Presenter Status

Fellow

Abstract Type

Research

Primary Mentor

Ashli Lawson MD MS

Start Date

17-5-2024 12:15 PM

End Date

17-5-2024 12:30 PM

Presentation Type

Oral Presentation

Description

Background: In adolescents with significant dysmenorrhea, empiric therapy via analgesics and hormonal medications is considered gold standard. However, those with refractory pain may have endometriosis. Thus, it is recommended to engage in shared medical decision making with these patients regarding diagnostic laparoscopy. If endometriosis is detected intraoperatively, these lesions are often fulgurated or excised. There currently is a paucity of data regarding the benefits of diagnostic laparoscopy and destruction of lesions in the adolescent population.

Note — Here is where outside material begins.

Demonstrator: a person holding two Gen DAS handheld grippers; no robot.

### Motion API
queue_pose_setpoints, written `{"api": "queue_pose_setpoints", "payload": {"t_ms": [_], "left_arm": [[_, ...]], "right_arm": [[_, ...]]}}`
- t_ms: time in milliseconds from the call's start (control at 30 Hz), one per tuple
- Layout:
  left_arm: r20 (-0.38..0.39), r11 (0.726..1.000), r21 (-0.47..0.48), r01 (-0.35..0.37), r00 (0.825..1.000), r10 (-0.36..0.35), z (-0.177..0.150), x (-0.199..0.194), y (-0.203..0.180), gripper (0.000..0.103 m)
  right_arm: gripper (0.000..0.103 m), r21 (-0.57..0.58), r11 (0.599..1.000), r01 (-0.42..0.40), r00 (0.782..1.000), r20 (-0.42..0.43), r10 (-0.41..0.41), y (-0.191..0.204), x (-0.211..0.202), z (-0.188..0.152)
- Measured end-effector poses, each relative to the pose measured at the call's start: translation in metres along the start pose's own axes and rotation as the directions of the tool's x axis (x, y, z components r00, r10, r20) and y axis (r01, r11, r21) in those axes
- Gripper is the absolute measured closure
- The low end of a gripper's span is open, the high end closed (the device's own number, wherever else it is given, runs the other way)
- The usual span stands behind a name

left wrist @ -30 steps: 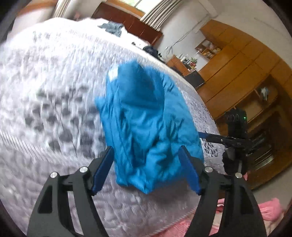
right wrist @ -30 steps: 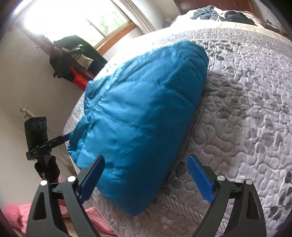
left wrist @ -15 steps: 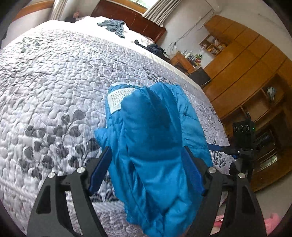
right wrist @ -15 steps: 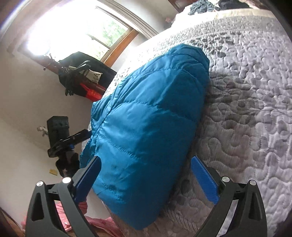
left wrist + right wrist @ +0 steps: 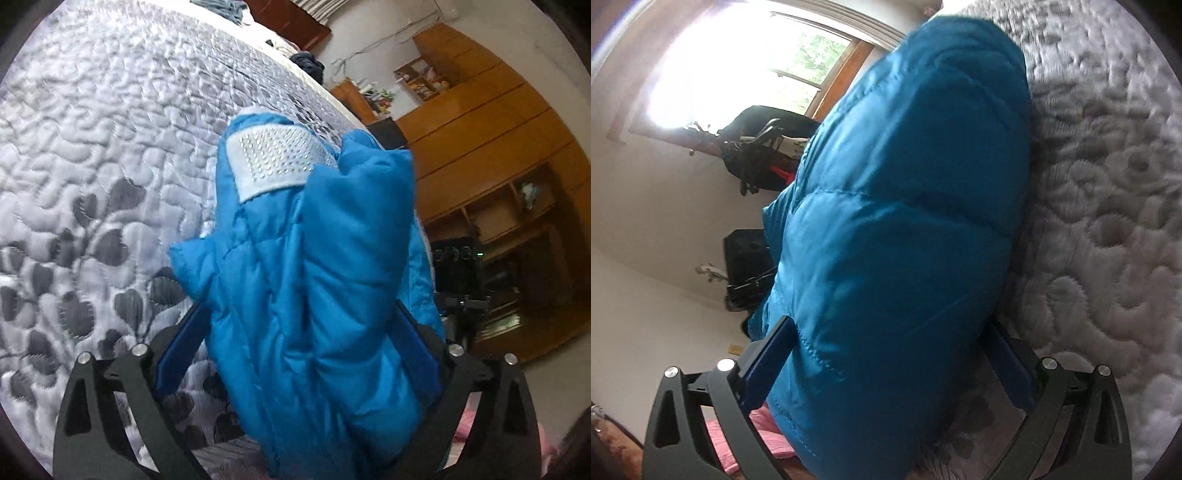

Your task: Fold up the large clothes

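Observation:
A folded blue puffer jacket [image 5: 317, 288] lies near the edge of a bed covered by a grey-and-white quilt [image 5: 110, 147]. A white studded patch [image 5: 273, 162] shows at its far end. My left gripper [image 5: 295, 336] is open and straddles the near end of the jacket, with a blue pad on each side of the bundle. In the right wrist view the same jacket [image 5: 905, 221] fills the middle. My right gripper [image 5: 886, 354] is open too, its fingers on either side of the padded bulk. The quilt [image 5: 1108, 221] runs along the right. Whether the pads touch the fabric is unclear.
A black camera on a tripod [image 5: 458, 266] stands by the bed's edge in front of wooden cabinets [image 5: 498, 147]. Dark clothes [image 5: 306, 62] lie at the far end of the bed. Pink cloth [image 5: 738, 435] lies on the floor below a bright window [image 5: 738, 74] and a rack of dark garments [image 5: 757, 147].
Both grippers have moved forward and closer to the jacket, so its bulk now sits between each pair of fingers. The fingers stay spread wide.

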State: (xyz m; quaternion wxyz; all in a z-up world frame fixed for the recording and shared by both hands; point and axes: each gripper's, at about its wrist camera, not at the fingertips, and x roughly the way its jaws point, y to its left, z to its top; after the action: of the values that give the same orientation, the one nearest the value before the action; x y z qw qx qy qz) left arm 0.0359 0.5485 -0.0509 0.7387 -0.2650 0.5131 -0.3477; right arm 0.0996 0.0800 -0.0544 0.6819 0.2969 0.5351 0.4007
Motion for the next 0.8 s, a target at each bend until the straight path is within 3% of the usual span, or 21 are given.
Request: {"api": "queue_pose_setpoints", "payload": {"t_ms": [133,400,467,533,633,800], "left_arm": [[-0.024,0.995,-0.017,0.096,0.995,-0.096,0.001,0.013,0.01,0.002],[-0.006,0.991,0.003,0.136,0.991,-0.136,-0.001,0.032,0.004,0.003],[0.001,0.992,0.031,0.125,0.992,-0.125,-0.004,0.035,-0.003,0.008],[0.004,0.987,0.022,0.156,0.988,-0.156,-0.005,0.037,-0.005,0.023],[0.01,0.985,0.027,0.169,0.986,-0.169,-0.004,0.041,-0.009,0.03],[0.004,0.981,0.034,0.19,0.982,-0.19,0.002,0.06,-0.03,0.039]], "right_arm": [[0.003,-0.018,1.0,-0.015,1.0,-0.001,0.015,0.0,0.007,0.0],[0.003,-0.038,0.999,0.019,1.0,0.002,-0.019,0.009,0.023,0.001],[0.007,-0.057,0.998,0.041,0.999,0.013,-0.04,0.02,0.027,-0.002],[0.018,-0.067,0.996,0.054,0.998,0.025,-0.052,0.027,0.023,-0.004],[0.029,-0.086,0.995,0.057,0.998,0.043,-0.054,0.036,0.019,-0.009],[0.037,-0.118,0.99,0.083,0.994,0.076,-0.074,0.048,0.004,-0.016]]}}
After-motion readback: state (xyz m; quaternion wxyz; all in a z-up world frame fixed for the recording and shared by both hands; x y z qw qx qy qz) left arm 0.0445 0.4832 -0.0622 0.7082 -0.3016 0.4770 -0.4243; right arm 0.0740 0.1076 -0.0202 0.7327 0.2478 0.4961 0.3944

Objectives/Goal: To evaluate long-term pain management outcomes and care patterns in adolescent patients undergoing surgical evaluation for endometriosis.

Methods/Design: This was a single-site, retrospective cohort study reviewing care of adolescent endometriosis patients who chose surgical management. One-year postop impression of pain management was assessed via chart review performed of encounters from 2009 to 2021.

Results: 59 patients were identified during this study period, majority identified as stage 1 endometriosis. 23.7% underwent diagnostic laparoscopy alone, 76.2% had either ablation or excisional biopsy of endometriosis lesions. These patients did not differ in baseline characteristics such as age, race, insurance, age of menarche, duration of preoperative pain, family history of endometriosis, history of missing school due to pain, and number of endometriosis lesions. Majority of patients (96.6%) chose to have hormonal therapy for endometriosis postop. 55.9% had IUD inserted at time of surgery, 23.7% chose to initiate leuprolide, and the remainder chose combination hormonal contraceptive or progestin only therapy. At one year follow-up, most patients (93.2%) reported pain had either improved or resolved. There was no statistical difference in reported pain amongst those who underwent diagnostic laparoscopy only versus those who underwent ablation and/or biopsy of lesions (p = 0.68). Additionally, there was no statistically significant difference comparing long term pain control amongst hormonal therapies observed.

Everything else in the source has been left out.